After quoting as much “bad” language as he could in nineteen lines, Pastor Slaughter asked in his letter to the editor what the class discussions must “sound like?” I allowed my imagination to go there. I imagined the teacher and the kids agreeing to be respectful in their discussion. I imagined them talking about what a horrible life was being lived by the girl in the eye of that racist hurricane. I imagined anger and rage that it happens, and I imagine dealing with some solutions. That sounds dangerously close to my idea of good education.
It bothers me that Mr. Slaughter feels the need to “protect” the members of his church from stories like this and language like this and pays no attention to the kids who live those lives. All of you know kids who grow up in hate. They sit in the classrooms of our schools, distrustful, betrayed; feeling like second-class citizens whose lives don’t matter. When folks like Mr. Slaughter call for censoring their stories, they don’t realize they are censoring the kids themselves. “Your life isn’t worth being talked about. We don’t care what you feel like; we just want you to behave. Don’t rub off on our kids."
Whatever happened to “the least of my brethren?” What ever happened to leaving the flock to save the one lamb in peril? Mr. Slaughter heads a far less courageous church than the one I grew up in.
The pastor teaches out of a book that promotes love and forgiveness as well as any book ever written. It also calls for the killing of homosexuals, describes adultery, lying betrayal and all kinds of violence. I’m guessing he doesn’t have an alternate book for those readers who take issue with those things. My own pastor, when I was in high school, sat me down and talked with me about the times in which those things occurred and were written, and worked with me to understand the majesty of the book. I’m not comparing Whale Talk with The Bible, but the process opened up discussion that put my pastor on the short list of people to turn to in any of my many adolescent crises.

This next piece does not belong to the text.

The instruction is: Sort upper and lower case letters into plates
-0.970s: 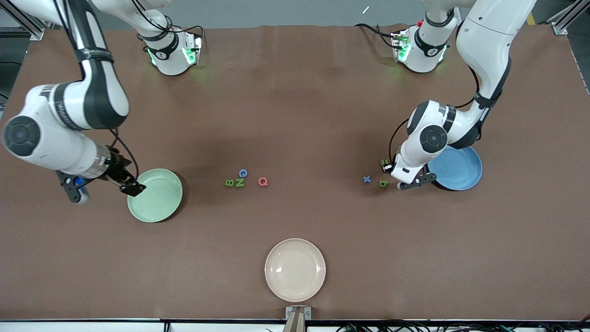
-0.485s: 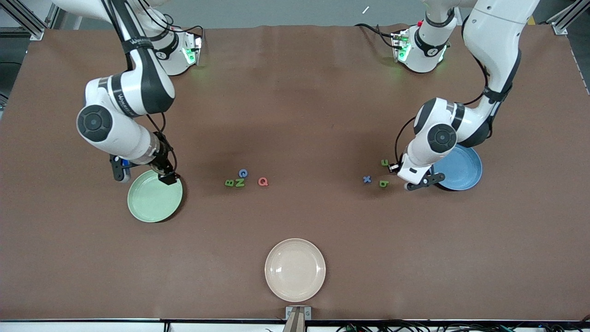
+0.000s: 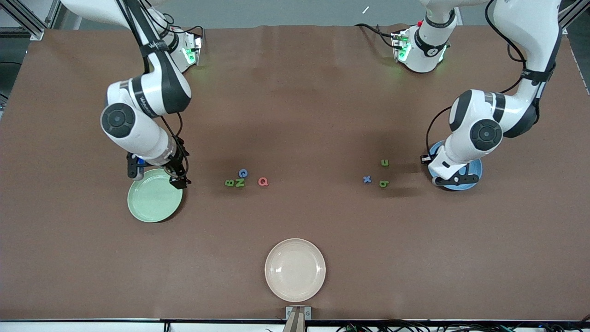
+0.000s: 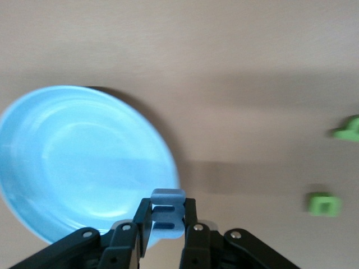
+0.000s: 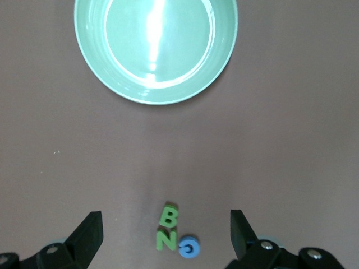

I have a feeling I haven’t said anything most of you don’t already know, whether you agree with me or not. In his email to me, Pastor Slaughter said the parents of your community “have had problems in the past of being isolated and made to feel stupid for questioning things.” He didn’t necessarily want me to repeat that, but after he called my book “filth” I didn’t see a lot of reason to honor that particular wish. I grew up in a town about a third the size of yours. We called ourselves “hicks” and sometimes felt “less than” kids from the larger more cosmopolitan towns down around Boise and Nampa. But there was plenty of wisdom in that town, as I’m sure there is in yours; plenty of capability for rational thinking and for making connection with our youth.
What I would encourage you to do, rather than censoring the book, is listen to your kids’ responses to it. And for you kids, stand up and let the adults of your community know who you are. For some reason our culture makes it hard for adolescents and adults to communicate, but that doesn’t need to be.
Should the school board decide to censor the book, let me make some recommendations for others that should also go. Start with all mine. Then take out Pulitzer Prize winners To Kill a Mockingbird and The Color Purple. Huckleberry Finn has to go. Walter Dean Myer’s stunning book of a young man going to war (how much more timely could that be) Fallen Angels had better be cleared out also. The list goes on and on.
Thank you for your attention, and when I’m close to your community I’d be more than happy to take an extra day and talk with some of you, whether you agree with me or not. We all want the best for our kids.